• [WORK TASK]: Below are records that hold pictures; write out only the lines from their start through the line with "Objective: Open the", exactly, and drop the pictures.

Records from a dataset
+ + + + + + +

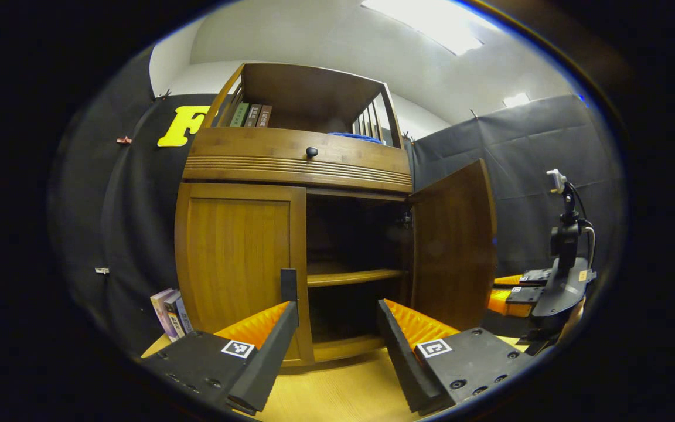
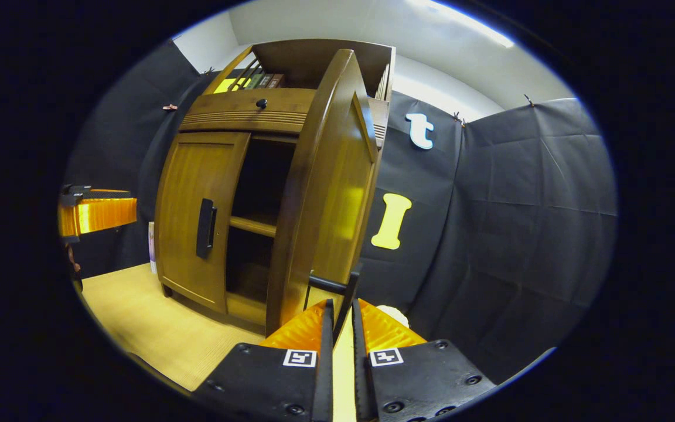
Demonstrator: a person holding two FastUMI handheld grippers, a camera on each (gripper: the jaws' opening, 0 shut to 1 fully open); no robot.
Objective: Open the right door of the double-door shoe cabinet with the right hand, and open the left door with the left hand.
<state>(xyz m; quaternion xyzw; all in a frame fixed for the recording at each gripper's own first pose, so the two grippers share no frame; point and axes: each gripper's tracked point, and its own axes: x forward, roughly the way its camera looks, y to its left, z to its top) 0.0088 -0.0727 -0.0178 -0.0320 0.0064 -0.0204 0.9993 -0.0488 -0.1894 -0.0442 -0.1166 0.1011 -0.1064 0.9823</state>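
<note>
The wooden shoe cabinet point(image 1: 296, 158) stands straight ahead in the left gripper view. Its left door point(image 1: 238, 264) is closed, with a dark handle point(image 1: 288, 284) at its inner edge. My left gripper point(image 1: 337, 313) is open just in front of that edge, one fingertip point(image 1: 287, 316) right below the handle. The right door point(image 1: 452, 246) stands swung wide open. In the right gripper view this right door point(image 2: 326, 193) is seen edge-on, and my right gripper point(image 2: 341, 313) is shut on the door's dark handle point(image 2: 331, 286). The left door handle point(image 2: 205, 228) and the left gripper point(image 2: 97, 214) show farther left.
A drawer with a round knob point(image 1: 312, 152) sits above the doors, and books point(image 1: 252, 115) stand on the top shelf. Inside is a shelf board point(image 1: 352, 274). More books point(image 1: 169, 313) lean on the wooden floor point(image 2: 156, 328) left of the cabinet. Black cloth walls close in behind and right.
</note>
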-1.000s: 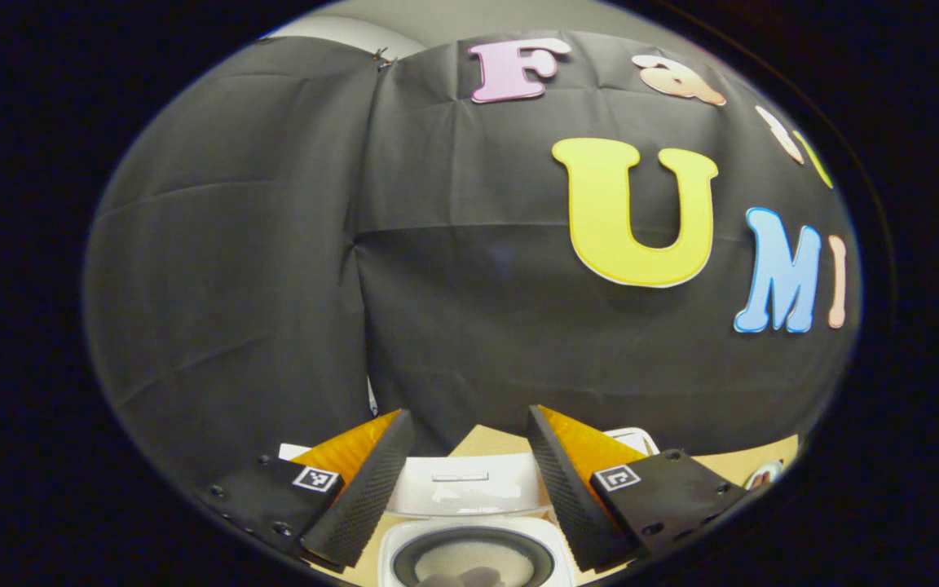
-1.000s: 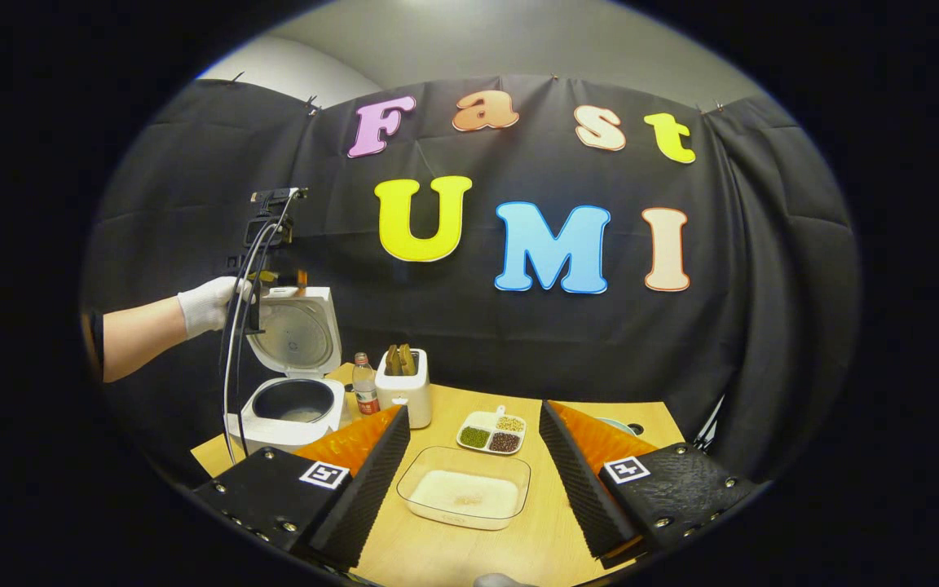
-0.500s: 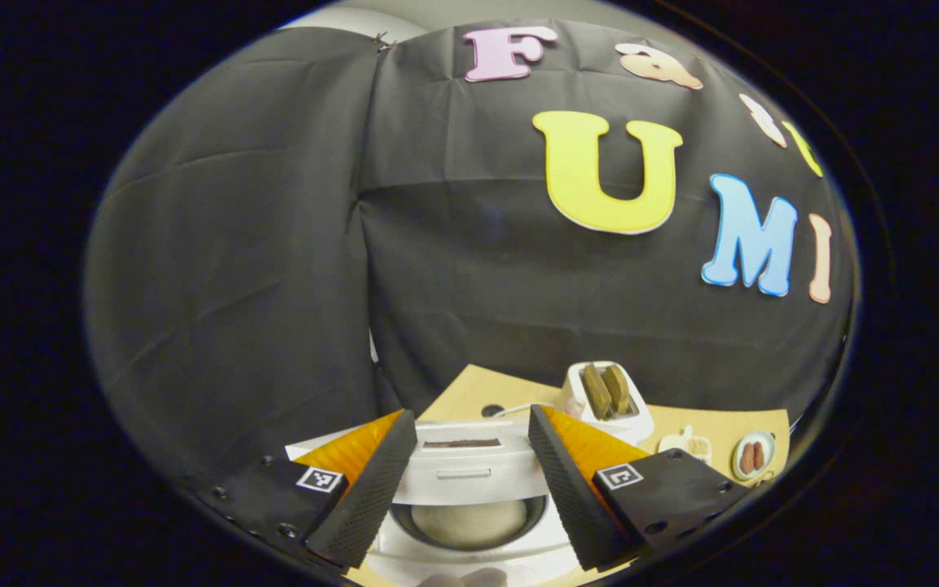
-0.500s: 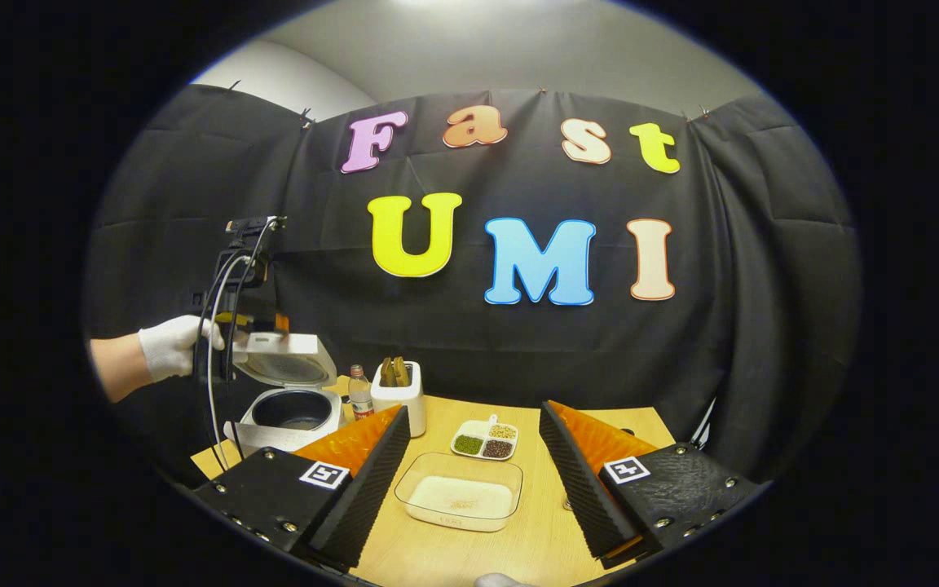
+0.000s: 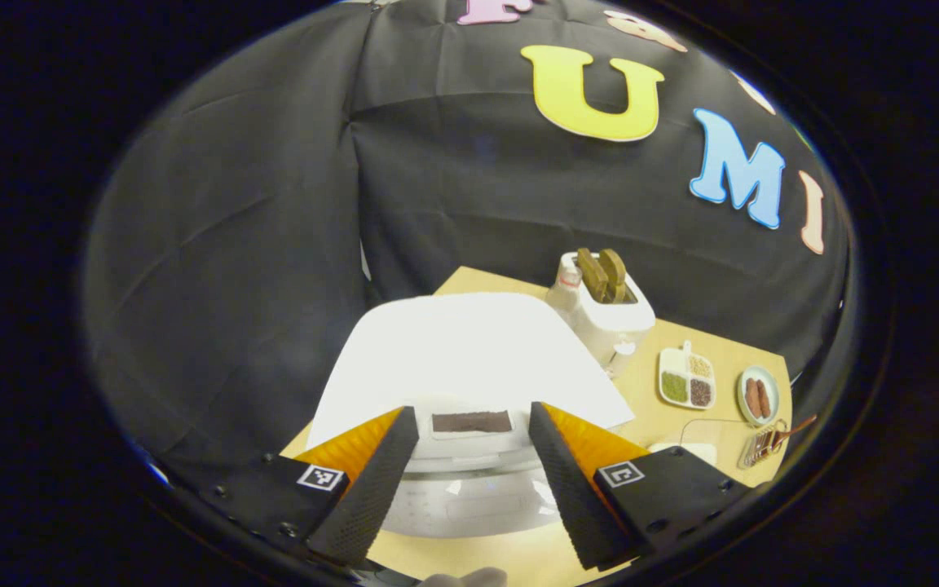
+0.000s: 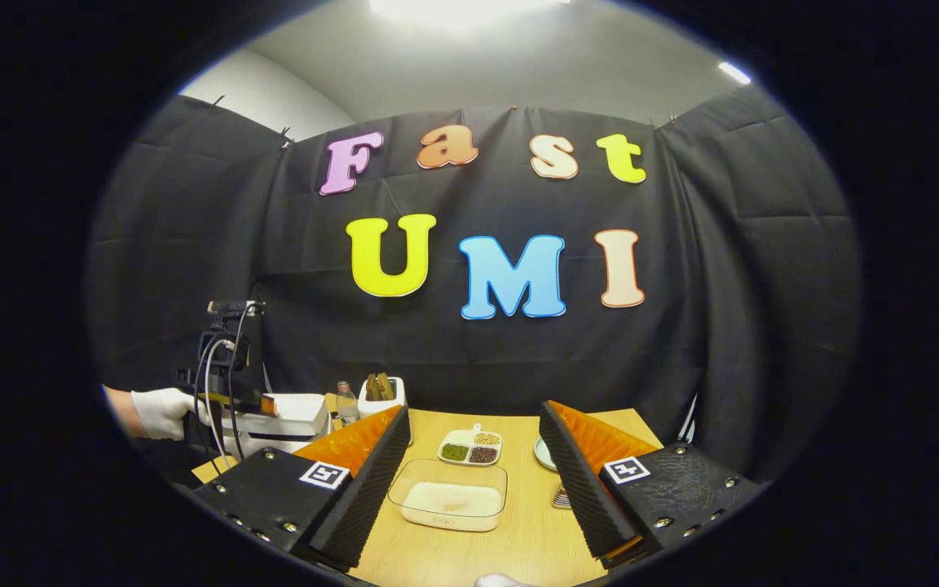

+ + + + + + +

• [RESPONSE]:
Demonstrator: a person holding two FastUMI handheld grippers, a camera on each (gripper: the jaws' opening, 0 shut to 1 fully open); no robot.
Objective: Open the right door of the double-door shoe cabinet with the right hand, and open the left door with the left hand.

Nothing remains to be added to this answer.